With the rapid development of 3D video services, the efficient compression of 3D video data has become a popular research topic over the past few years. 3D-HEVC is an extension of the well-known video coding standard High Efficiency Video Coding (HEVC), and has a more complex and complete structure compared with HEVC and MV-HEVC. The MV-HEVC and 3D-HEVC both use the multi-viewpoint coding structure, while only 3D-HEVC encodes the depth sequences in term of corresponding viewpoints.

Conventional HEVC intra prediction modes were applied in almost smooth depth maps very well, but they will produce ringing effect in the sharp edge, resulting in that the intermediate synthesis view can not meet the expectations of the quality of the video. JCT-3V developed two kinds of intra partition modes for depth maps named DMM1 (Wedgelets) and DMM4 (Contour) [1]. In Wedgelets, the PB (prediction block) is divided into two SBP (sub-block partition) by a straight line. And in Contour, the separation line between the two regions cannot be easily described by a geometrical function.

However, DMMs in the 3D-HEVC mode decision process introduce a huge computational load. There has been many previous works in intra depth of 3D-HEVC [2,3,4,5,6,7,8,9,10]. Gu et al. [2, 3] terminated the unnecessary prediction modes by full RD cost calculation in 3D-HEVC. Park et al. [4] omitted unnecessary DMMs in the mode decision process based on the edge classification results.

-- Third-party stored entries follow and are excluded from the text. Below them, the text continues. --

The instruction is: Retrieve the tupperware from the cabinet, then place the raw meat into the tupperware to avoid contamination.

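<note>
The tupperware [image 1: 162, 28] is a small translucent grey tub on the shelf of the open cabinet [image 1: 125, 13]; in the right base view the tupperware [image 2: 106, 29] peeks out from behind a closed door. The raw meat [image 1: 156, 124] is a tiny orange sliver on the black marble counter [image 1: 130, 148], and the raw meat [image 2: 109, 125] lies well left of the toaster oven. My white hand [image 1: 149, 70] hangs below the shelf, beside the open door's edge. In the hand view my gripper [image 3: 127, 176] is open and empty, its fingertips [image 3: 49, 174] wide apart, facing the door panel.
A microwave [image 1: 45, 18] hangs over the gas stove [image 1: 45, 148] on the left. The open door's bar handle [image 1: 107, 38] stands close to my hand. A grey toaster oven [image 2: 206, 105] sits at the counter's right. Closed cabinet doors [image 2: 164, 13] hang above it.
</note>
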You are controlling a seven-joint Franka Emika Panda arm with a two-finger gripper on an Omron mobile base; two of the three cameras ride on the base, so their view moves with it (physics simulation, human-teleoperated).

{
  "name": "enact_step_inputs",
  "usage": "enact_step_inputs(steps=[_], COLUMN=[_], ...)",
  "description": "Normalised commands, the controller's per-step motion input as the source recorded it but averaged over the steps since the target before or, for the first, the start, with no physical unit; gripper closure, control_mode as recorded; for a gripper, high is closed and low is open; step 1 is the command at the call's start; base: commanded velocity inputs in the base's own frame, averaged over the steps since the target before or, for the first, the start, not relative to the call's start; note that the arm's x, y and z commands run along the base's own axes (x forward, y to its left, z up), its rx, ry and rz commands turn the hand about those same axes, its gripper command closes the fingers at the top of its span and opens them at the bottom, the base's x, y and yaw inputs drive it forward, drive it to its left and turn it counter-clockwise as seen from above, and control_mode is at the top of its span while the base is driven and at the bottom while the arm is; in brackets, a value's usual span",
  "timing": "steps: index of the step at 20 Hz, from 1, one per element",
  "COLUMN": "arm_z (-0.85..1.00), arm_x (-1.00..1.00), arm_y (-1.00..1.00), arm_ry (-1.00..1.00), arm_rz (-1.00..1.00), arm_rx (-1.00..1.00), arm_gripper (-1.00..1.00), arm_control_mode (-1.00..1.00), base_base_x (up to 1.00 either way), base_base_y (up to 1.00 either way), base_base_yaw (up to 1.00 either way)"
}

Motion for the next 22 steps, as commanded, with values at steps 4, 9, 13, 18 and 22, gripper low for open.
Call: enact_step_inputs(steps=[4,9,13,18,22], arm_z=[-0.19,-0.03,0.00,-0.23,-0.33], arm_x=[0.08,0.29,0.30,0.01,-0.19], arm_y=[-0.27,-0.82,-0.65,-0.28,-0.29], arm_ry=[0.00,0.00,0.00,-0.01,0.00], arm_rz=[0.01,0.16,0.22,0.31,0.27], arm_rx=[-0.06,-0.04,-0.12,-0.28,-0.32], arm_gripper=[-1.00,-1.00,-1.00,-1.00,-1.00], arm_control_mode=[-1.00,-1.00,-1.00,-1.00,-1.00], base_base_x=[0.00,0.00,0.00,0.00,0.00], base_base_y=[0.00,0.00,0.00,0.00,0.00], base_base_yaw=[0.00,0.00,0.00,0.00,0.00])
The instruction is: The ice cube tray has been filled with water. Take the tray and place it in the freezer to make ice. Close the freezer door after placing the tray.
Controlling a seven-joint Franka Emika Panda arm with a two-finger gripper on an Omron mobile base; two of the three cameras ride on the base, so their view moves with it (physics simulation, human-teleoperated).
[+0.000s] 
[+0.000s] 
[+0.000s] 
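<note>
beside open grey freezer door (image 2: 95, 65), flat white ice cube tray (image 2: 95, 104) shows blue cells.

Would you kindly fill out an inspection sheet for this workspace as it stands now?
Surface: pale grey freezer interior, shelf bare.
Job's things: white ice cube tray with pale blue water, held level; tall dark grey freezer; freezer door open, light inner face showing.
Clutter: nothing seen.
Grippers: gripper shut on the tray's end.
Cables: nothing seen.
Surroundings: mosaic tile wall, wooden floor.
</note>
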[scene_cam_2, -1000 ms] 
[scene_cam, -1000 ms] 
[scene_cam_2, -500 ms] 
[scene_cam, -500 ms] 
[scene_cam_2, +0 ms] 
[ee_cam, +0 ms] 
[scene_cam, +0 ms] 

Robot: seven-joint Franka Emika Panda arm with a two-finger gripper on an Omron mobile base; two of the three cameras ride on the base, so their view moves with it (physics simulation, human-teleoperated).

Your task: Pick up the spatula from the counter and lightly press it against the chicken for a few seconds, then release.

Peng [5] proposed two techniques including fast intra mode decision and fast Coding Unit (CU) size decision to speed up the encoding of depth video. In [6], Sanchez et al. applied a filter to the borders of the encoded block and determined the best positions to evaluate the DMM 1, reducing the computational effort of DMM 1 process. Zhang et al. [7] simplified the intra mode decision in 3D-HEVC depth map coding based on the way of obtaining the picture texture from the mode with Sum of Absolute Transform Difference (SATD) in rough mode decision. Ruhan [8] put forward a novel early Skip/DIS mode decision for 3D-HEVC depth encoding which aims at reducing the complexity effort of this process. The proposed solution is based on an adaptive threshold model, which takes into consideration the occurrence rate of both Skip and DIS modes. Zhang [9] applied a method for early determination of segment-wise DC coding (SDC) decision based on the hierarchical coding structure. In [10], the proposed algorithm exploits the edge orientation of the depth blocks to reduce the number of modes to be evaluated in the intra mode decision. In addition, the correlation between the Planar mode choice and the most probable modes (MPMs) selected is also exploited, to accelerate the depth intra coding.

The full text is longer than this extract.